Lines holding the word "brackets" must be located in the listing below and copied.

-------------------------

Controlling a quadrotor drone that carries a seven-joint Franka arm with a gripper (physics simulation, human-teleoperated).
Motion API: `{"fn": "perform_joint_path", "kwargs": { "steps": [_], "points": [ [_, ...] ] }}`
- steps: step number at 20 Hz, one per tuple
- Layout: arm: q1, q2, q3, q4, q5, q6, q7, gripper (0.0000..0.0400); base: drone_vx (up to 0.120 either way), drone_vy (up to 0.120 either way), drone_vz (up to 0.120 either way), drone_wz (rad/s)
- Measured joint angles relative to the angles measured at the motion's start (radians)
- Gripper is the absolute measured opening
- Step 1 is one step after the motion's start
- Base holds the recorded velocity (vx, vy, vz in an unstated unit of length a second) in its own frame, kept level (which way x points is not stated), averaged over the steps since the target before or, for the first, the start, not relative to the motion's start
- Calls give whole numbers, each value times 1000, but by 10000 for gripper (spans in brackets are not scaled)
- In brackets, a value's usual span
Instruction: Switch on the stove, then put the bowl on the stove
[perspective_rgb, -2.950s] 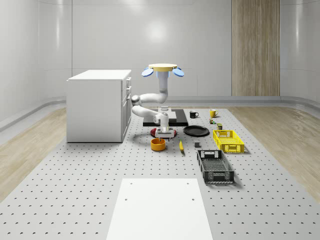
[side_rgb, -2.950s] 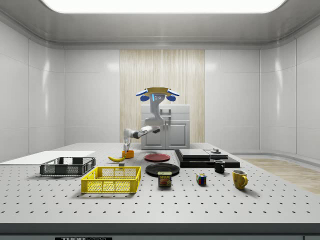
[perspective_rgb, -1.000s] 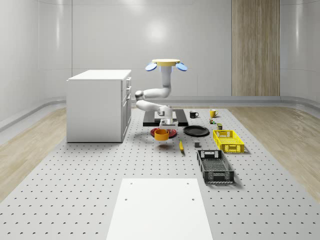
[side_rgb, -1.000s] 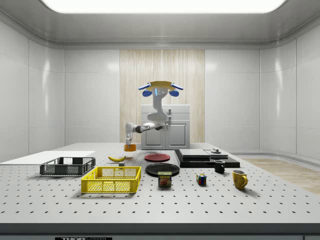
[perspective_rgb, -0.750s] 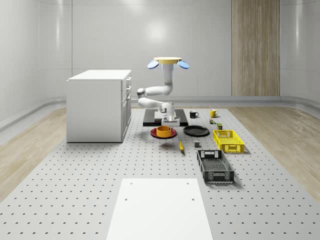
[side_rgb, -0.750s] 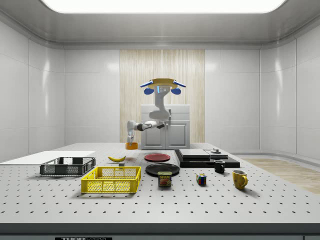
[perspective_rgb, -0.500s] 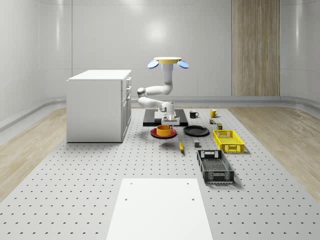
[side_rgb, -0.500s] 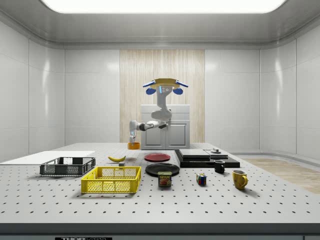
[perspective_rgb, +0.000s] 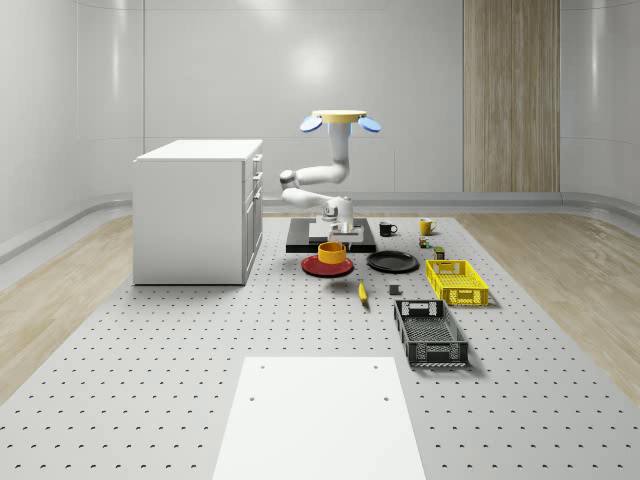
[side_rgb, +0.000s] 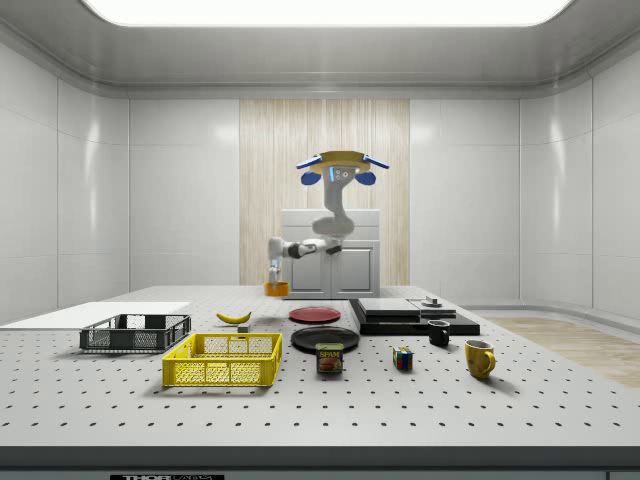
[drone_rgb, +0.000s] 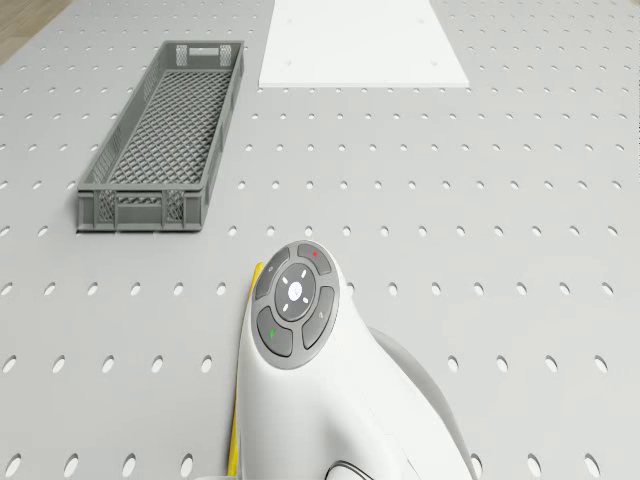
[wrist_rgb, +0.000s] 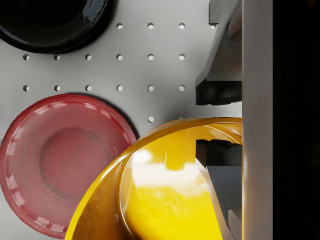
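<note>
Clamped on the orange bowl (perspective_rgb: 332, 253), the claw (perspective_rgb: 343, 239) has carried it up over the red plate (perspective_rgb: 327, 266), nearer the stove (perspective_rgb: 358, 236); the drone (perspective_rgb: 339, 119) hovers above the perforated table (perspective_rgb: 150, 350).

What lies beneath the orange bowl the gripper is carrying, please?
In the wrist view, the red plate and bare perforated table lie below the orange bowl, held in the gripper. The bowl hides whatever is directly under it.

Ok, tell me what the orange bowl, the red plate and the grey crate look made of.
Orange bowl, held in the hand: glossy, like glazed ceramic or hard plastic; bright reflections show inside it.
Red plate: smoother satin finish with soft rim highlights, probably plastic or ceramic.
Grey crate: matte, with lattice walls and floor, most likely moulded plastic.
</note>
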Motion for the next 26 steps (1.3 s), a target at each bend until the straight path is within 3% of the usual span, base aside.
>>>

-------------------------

# [SOLUTION TO THE PROBLEM]
- Calls give whole numbers, each value times 1000, but by 10000 for gripper (spans in brackets are not scaled)
- In brackets, a value's usual span

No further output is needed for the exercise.